*** Block opens ***

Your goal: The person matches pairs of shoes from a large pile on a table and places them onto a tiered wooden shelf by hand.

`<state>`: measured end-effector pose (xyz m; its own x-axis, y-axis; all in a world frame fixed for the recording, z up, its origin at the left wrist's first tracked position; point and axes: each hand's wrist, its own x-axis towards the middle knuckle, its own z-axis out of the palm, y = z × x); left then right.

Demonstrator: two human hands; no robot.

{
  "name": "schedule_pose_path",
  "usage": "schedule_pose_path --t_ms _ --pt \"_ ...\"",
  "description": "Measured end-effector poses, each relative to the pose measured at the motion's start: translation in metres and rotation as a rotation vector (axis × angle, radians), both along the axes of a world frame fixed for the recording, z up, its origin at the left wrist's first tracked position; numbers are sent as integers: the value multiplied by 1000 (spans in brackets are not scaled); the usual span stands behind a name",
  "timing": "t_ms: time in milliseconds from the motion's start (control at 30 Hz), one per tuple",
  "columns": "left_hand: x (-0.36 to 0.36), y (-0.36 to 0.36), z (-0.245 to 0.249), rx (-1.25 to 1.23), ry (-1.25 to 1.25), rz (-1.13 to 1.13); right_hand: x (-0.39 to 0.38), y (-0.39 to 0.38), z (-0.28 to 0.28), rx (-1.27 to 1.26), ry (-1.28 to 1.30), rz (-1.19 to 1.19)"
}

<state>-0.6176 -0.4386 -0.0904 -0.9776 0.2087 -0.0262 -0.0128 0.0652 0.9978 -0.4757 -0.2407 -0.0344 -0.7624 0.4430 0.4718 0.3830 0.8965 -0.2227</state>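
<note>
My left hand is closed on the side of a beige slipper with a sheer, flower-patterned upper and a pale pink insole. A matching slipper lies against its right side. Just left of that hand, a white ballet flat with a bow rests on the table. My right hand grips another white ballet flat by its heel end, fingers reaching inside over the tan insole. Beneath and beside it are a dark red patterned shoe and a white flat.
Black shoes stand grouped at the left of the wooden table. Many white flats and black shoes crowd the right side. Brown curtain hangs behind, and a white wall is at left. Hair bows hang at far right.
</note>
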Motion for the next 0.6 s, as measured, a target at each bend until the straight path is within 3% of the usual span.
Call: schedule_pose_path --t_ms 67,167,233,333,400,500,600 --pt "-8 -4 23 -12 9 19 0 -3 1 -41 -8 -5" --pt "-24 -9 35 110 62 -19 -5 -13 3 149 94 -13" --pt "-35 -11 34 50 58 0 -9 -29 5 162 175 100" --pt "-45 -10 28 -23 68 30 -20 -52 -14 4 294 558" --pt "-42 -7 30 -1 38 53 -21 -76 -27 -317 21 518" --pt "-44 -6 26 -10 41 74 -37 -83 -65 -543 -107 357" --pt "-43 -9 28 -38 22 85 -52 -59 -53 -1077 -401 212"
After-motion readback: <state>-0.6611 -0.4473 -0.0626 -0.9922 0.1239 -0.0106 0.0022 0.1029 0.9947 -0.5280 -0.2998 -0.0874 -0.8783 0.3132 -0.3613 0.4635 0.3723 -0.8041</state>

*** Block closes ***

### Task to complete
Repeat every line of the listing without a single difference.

### Solution to this problem
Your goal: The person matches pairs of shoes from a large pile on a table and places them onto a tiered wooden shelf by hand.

`<state>`: measured end-effector pose (xyz m; its own x-axis, y-axis; all in a world frame fixed for the recording, z up, its origin at the left wrist's first tracked position; point and axes: each hand's wrist, its own x-axis towards the middle knuckle, its own z-axis out of the palm, y = z × x); left then right.

Demonstrator: two human hands; no robot.

{
  "name": "schedule_pose_path",
  "usage": "schedule_pose_path --t_ms _ --pt \"_ ...\"",
  "description": "Measured end-effector poses, each relative to the pose measured at the motion's start: translation in metres and rotation as a rotation vector (axis × angle, radians), both along the axes of a world frame fixed for the recording, z up, its origin at the left wrist's first tracked position; numbers are sent as integers: the value multiplied by 1000 (spans in brackets are not scaled); the usual span stands behind a name",
  "timing": "t_ms: time in milliseconds from the motion's start (control at 30 Hz), one per tuple",
  "columns": "left_hand: x (-0.36 to 0.36), y (-0.36 to 0.36), z (-0.245 to 0.249), rx (-1.25 to 1.23), ry (-1.25 to 1.25), rz (-1.13 to 1.13); right_hand: x (-0.39 to 0.38), y (-0.39 to 0.38), z (-0.28 to 0.28), rx (-1.27 to 1.26), ry (-1.28 to 1.30), rz (-1.19 to 1.19)"
}

<state>-0.6176 -0.4386 -0.0904 -0.9776 0.2087 -0.0262 -0.0128 0.0652 0.9978 -0.4757 -0.2407 -0.0344 -0.7624 0.4430 0.4718 0.3830 0.8965 -0.2227</state>
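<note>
My left hand is closed on the side of a beige slipper with a sheer, flower-patterned upper and a pale pink insole. A matching slipper lies against its right side. Just left of that hand, a white ballet flat with a bow rests on the table. My right hand grips another white ballet flat by its heel end, fingers reaching inside over the tan insole. Beneath and beside it are a dark red patterned shoe and a white flat.
Black shoes stand grouped at the left of the wooden table. Many white flats and black shoes crowd the right side. Brown curtain hangs behind, and a white wall is at left. Hair bows hang at far right.
</note>
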Motion for the next 0.6 s, as measured, a target at each bend until the straight path is within 3% of the usual span.
Call: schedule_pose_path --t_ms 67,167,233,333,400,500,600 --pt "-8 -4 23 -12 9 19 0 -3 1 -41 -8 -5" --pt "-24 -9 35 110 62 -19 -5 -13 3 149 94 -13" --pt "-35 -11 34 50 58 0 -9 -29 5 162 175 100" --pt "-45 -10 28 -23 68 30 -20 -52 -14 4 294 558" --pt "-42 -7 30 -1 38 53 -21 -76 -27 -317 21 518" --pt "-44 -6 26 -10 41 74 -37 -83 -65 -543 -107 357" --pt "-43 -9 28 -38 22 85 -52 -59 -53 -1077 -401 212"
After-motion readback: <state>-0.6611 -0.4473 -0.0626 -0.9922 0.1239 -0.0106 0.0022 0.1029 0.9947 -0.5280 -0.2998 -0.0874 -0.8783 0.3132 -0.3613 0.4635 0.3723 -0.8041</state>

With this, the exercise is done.